Do you go out without him? Exercising or seeing friends (before lockdown)?

Tigersneeze · 14/04/2020 08:43

be is body shaming you.

he is controlling what you wear.

You mentioned he is not allowing to go out.

so he is controlling what you do, and what you think about yourself.

you ripping up your own bras - there is a lot of anger and frustration you direct at your bras, that anger should be directed at HIM.

Cant you see that however "great" he is otherwise, it's a slippery slope into a more and more controlling relationship.

I hope you will be able to take ok board how many pp here saw this too, because at the moment you cant see your situation clearly.

ALovelyBitOfSquirrel · 14/04/2020 08:45

Just this bloody issue with my boobs, which without a beast reduction

You definitely need a beast reduction. He's the beast and he needs to be reduced! Get rid OP he's an abusive bully. It's "just" the boobs now bit it'll be something else and get worse and worse.

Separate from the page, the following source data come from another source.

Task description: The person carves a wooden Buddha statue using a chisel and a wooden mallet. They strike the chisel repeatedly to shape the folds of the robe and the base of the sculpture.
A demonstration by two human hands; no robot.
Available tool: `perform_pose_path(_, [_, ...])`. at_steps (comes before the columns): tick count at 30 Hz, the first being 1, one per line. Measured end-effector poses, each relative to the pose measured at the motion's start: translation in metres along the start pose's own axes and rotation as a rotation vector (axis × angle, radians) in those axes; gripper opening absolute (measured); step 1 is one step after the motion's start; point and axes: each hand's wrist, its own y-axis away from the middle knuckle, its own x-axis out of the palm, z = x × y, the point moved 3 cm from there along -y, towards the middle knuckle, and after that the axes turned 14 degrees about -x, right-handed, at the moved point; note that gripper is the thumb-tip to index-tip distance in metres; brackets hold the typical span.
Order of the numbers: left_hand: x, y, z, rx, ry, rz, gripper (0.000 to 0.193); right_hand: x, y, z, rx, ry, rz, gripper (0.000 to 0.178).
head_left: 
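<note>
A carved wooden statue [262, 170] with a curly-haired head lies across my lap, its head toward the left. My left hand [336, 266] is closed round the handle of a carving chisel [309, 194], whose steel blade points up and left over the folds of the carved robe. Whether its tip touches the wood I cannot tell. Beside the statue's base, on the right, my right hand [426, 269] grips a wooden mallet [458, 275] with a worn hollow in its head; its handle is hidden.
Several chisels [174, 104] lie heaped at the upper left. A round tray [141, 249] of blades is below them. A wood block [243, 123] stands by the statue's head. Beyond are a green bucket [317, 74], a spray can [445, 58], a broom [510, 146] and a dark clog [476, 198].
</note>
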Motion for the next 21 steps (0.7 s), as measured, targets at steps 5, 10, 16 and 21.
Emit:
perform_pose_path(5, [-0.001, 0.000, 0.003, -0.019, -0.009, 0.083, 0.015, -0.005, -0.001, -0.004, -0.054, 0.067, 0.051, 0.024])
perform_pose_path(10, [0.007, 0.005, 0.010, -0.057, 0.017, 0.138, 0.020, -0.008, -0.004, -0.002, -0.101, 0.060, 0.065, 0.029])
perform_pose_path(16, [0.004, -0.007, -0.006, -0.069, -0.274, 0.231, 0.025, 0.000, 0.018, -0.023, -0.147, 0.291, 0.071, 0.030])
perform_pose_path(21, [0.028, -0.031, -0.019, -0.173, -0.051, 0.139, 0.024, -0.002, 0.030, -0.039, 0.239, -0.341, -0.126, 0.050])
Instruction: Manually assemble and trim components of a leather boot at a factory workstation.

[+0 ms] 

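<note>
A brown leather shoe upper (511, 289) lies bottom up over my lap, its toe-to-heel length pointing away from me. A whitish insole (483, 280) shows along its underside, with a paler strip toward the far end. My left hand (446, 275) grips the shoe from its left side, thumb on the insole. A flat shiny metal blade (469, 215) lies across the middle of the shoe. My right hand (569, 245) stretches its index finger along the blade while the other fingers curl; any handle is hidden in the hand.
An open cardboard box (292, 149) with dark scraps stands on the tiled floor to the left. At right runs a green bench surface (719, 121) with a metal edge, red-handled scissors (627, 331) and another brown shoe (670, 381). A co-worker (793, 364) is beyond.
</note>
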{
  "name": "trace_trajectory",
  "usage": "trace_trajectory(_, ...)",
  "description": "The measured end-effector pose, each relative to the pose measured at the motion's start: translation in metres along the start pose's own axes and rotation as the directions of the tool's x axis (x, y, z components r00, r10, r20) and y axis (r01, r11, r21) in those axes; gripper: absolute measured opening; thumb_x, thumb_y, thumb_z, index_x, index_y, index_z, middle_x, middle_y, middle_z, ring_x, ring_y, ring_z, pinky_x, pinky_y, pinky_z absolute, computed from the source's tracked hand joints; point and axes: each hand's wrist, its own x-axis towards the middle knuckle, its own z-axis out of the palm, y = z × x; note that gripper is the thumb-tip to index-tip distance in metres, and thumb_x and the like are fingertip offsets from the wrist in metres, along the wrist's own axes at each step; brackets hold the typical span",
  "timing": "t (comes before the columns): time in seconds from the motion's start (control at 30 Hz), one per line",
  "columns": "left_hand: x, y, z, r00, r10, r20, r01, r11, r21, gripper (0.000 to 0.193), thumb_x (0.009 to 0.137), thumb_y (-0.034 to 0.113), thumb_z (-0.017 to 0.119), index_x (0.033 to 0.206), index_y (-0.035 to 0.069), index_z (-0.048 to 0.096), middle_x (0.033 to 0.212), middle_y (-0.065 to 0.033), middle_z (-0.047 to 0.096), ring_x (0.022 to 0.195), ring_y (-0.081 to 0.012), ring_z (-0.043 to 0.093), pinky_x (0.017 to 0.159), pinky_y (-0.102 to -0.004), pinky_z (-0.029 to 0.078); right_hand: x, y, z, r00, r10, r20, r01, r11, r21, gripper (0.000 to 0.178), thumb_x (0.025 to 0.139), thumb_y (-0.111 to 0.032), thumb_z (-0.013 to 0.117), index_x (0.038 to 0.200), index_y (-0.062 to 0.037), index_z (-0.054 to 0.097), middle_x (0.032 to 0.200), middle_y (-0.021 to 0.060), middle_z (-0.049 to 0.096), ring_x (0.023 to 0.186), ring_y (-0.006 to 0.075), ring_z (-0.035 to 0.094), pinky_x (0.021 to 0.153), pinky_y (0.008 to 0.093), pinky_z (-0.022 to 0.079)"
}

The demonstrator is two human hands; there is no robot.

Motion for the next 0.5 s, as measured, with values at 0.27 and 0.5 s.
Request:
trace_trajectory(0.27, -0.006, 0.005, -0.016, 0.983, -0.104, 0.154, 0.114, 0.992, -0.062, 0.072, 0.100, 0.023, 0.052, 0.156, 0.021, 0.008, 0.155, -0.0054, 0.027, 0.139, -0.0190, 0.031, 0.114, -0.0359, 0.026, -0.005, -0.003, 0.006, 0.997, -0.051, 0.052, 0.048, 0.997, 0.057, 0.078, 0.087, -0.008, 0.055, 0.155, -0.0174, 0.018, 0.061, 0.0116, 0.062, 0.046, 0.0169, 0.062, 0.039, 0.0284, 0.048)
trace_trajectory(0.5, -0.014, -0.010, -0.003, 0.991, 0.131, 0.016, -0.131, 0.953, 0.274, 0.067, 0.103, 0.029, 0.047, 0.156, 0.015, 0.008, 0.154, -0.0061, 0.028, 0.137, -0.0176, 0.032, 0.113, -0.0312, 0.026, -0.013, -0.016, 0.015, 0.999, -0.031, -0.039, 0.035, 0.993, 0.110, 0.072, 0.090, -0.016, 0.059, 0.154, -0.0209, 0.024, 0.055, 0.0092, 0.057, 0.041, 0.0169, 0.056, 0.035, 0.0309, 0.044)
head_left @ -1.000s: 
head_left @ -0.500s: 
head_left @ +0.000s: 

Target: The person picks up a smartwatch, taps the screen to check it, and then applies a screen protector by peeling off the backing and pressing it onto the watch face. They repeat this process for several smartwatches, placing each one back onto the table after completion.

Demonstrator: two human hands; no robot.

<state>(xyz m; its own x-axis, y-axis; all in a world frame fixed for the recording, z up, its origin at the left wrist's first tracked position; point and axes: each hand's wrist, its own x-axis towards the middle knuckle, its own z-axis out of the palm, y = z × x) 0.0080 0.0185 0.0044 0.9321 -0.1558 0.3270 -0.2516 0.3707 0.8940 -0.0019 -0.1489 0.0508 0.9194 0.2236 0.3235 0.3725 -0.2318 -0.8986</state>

Gwynfluff · 14/04/2020 08:47

Cup size is relative to the band size. So DD on a 38 band is bigger than in say a 32 or a 34. Bit strange to suggest the OP is over estimating her size as some posters are. Most common measuring error is to over do the band size, so if this went down, cup size would go up.

Mumofthree1984 · 14/04/2020 08:56

Yes I go out with friends and with the dc but wouldn't let me go alone yesterday as he said he didn't want me to go. Out upset, I can't deal with his insecurities as well as my own, sorry if I go quiet ladies I'm at work now, thank you all so much for your Input so far, its a great help x

OP posts:
Mumofthree1984 · 14/04/2020 08:59

I wouldn't say I was a desperate mug, as I said he is well unless it is an act is a nice man deep down with a big heart, he. Shows a lot of empathy for people, he even helped me move a dead cat out of the road as I wanted to trace the owner, he stopped all the traffic on a dual carriage way and moved the cat for me and retrieved the info on its collar, there is no way my ex would have done that, it's little things like that where I think arghhhh

OP posts:
SunshineCake · 14/04/2020 09:05

FFS you don't leave parties because it is annoying how they leave the loo seat up and nothing is perfect but this is abusive and I feel so sorry for your children. There shouldn't be any "poxy" issues in a good relationship Hmm. This man is creepy and I think he's read your history.